Your radon test results may be reported in either picocuries per liter of air (pCi/L) or working levels (WL). If your test result is in pCi/L, the EPA recommends radon levels below 4 pCi/L. If your test results are in WL, the EPA recommends radon levels be below 0.02 WL.
My test results showed a high level of radon. What should I do now?
Some radon reduction systems can reduce radon levels in your home by up to 99%. The cost of making repairs to reduce radon levels depends on how your home was built and other factors. Most homes can be fixed for about the same cost as other common home repairs, like painting or having a new water heater installed. The average cost for a contractor to lower radon levels in a home can range from $1,000 to $3,000.

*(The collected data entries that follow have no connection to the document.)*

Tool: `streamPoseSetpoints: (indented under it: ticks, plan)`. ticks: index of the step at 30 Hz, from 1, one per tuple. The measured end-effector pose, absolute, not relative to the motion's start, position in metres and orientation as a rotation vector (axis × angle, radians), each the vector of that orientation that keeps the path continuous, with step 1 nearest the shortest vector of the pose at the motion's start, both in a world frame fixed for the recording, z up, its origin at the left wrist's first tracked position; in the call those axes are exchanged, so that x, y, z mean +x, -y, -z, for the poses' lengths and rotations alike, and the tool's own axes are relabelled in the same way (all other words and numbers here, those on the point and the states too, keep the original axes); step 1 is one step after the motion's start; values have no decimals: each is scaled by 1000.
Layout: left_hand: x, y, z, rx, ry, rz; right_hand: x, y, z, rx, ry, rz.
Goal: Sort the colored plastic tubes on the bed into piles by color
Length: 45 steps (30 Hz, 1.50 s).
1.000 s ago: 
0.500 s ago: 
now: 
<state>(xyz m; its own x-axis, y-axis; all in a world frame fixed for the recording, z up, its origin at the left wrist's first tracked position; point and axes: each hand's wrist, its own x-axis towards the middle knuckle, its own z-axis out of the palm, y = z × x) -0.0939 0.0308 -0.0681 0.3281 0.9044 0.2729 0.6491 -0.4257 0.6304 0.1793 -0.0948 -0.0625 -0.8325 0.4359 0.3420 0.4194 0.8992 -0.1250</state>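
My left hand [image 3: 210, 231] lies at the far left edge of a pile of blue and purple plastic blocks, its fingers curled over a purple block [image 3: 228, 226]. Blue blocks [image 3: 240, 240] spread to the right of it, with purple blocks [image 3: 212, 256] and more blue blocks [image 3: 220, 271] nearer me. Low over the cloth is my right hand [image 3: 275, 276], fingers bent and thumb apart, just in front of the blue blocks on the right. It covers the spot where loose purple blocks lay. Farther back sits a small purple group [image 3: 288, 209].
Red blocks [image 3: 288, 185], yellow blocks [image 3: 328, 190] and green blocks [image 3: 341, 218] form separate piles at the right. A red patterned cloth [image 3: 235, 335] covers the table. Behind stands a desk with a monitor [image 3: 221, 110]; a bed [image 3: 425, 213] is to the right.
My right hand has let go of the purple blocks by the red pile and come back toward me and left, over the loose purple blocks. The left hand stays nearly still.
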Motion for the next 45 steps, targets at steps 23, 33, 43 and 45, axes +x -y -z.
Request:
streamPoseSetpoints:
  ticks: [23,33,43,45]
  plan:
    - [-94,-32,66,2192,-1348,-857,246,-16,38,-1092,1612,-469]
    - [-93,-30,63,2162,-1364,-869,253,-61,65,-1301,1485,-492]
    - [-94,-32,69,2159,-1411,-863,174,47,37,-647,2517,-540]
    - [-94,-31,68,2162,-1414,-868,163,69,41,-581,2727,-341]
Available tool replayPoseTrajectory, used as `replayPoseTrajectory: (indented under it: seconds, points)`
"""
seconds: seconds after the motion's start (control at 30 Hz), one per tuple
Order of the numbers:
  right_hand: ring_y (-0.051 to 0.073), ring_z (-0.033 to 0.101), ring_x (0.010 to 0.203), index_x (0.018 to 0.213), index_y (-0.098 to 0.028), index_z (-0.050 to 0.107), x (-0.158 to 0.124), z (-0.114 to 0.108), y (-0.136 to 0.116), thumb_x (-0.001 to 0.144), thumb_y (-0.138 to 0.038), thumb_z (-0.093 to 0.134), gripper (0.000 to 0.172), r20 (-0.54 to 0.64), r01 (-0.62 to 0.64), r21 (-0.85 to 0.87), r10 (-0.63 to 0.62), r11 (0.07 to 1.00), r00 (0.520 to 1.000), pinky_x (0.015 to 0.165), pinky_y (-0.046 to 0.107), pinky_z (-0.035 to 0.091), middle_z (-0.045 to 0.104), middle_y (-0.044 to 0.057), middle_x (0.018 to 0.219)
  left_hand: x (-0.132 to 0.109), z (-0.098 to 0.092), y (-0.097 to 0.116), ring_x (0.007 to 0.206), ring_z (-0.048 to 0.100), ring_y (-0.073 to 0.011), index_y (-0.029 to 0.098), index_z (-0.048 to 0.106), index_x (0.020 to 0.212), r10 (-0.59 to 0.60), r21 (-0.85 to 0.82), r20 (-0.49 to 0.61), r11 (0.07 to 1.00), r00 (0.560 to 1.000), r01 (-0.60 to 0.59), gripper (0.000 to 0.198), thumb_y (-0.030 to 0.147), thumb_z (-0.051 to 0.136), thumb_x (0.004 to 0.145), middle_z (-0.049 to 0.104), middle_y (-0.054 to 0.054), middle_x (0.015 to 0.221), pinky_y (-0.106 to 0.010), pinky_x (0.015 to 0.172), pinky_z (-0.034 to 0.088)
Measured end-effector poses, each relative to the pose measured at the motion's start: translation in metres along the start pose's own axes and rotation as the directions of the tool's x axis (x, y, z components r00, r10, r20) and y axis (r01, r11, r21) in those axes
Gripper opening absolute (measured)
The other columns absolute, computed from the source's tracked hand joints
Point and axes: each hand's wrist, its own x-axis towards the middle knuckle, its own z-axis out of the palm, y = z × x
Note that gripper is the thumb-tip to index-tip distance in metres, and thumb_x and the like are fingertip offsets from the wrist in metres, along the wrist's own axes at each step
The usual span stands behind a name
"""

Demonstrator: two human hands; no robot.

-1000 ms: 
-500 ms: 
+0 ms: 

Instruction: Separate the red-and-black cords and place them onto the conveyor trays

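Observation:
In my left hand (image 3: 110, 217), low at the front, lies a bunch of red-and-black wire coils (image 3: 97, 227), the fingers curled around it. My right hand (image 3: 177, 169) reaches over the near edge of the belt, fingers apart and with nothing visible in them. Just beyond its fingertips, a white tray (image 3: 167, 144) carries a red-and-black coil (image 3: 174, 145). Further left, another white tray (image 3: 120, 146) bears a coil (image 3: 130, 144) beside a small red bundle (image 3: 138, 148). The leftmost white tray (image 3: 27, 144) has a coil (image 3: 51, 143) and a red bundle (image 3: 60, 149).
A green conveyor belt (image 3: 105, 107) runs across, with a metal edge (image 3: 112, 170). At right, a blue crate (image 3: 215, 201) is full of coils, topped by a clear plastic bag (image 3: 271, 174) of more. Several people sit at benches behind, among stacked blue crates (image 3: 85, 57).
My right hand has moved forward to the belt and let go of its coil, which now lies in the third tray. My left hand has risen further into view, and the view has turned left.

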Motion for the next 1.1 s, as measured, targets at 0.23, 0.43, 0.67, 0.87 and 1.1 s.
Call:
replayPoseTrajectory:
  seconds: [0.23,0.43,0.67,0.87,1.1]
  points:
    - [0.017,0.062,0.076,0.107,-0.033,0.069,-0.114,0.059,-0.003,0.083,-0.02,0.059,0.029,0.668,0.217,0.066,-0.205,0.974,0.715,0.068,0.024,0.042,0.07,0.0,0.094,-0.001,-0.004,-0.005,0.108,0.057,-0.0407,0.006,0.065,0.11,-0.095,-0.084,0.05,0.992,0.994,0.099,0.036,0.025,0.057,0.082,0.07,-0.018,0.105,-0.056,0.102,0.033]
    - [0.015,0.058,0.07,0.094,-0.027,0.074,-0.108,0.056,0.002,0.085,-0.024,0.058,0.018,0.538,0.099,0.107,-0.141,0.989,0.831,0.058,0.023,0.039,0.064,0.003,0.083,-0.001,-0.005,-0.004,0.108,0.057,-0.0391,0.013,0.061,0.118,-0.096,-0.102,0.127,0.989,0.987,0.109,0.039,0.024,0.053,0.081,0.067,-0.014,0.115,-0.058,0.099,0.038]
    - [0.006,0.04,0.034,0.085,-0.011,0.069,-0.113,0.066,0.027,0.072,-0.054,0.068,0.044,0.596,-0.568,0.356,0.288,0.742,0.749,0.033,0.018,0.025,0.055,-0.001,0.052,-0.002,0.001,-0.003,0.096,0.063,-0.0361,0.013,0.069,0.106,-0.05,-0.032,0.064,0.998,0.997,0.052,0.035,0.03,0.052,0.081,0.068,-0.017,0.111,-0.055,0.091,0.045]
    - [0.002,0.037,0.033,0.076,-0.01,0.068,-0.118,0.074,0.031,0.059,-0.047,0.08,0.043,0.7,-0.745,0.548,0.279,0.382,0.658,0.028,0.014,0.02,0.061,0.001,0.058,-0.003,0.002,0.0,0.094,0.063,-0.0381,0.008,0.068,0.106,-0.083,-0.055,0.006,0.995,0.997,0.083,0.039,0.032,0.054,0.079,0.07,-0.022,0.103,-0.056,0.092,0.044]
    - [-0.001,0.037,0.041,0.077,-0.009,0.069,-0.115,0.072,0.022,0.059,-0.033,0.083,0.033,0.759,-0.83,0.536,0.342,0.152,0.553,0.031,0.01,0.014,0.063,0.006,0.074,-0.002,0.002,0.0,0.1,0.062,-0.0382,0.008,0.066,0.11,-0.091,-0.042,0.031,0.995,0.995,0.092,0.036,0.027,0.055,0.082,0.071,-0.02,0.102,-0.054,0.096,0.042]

A variety of methods can be used to reduce radon in homes. Sealing cracks and other openings in the foundation is a basic part of most approaches to radon reduction. EPA does not recommend the use of sealing alone to limit radon entry. Sealing alone has not been shown to lower radon levels significantly or consistently.
There are several methods that a contractor can use to lower radon levels in your home. Some techniques prevent radon from entering your home while others reduce radon levels after it has entered. EPA generally recommends methods which prevent the entry of radon. Soil suction, for example, prevents radon from entering your home by drawing the radon from below the house and venting it through a pipe, or pipes, to the air above the house where it is quickly diluted. These “sub-slab depressurization” systems do not require major changes to your home. Similar systems can also be installed in homes with crawl spaces. These systems prevent radon gas from entering the home from below the concrete floor and from outside the foundation. Radon mitigation contractors may use other methods that may also work in your home.
Sealing cracks and other openings in the foundation is a basic part of most approaches to radon reduction. Sealing the cracks limits the flow of radon into your home thereby making other radon reduction techniques more effective and cost-efficient. It also reduces the loss of conditioned air. EPA does not recommend the use of sealing alone to reduce radon because, by itself, sealing has not been shown to lower radon levels significantly or consistently. It is difficult to identify and permanently seal the places where radon is entering. Normal settling of your house opens new entry routes and reopens old ones.
Some natural ventilation occurs in all houses. By opening windows, doors, and vents on the lower floors you increase the ventilation in your house. This increase in ventilation mixes outdoor air with the indoor air containing radon, and can result in reduced radon levels. However, once windows, doors and vents are closed, radon concentrations most often return to previous values within about 12 hours. Natural ventilation in any type of house should normally be regarded as only a temporary radon reduction approach because of the following disadvantages: loss of conditioned air and related discomfort, greatly increased costs of conditioning additional outside air, and security concerns.
Increase fresh air ventilation while controlling humidity levels. A positive pressure can be created in the home by using mechanical ventilation system such as the DVA. Increased ventilation will help to dilute the contaminants in the home, including radon. Increasing the amount of fresh air entering the home may also increase the moisture level of the home. When using mechanical ventilation, it is imperative to have a humidity control system in place.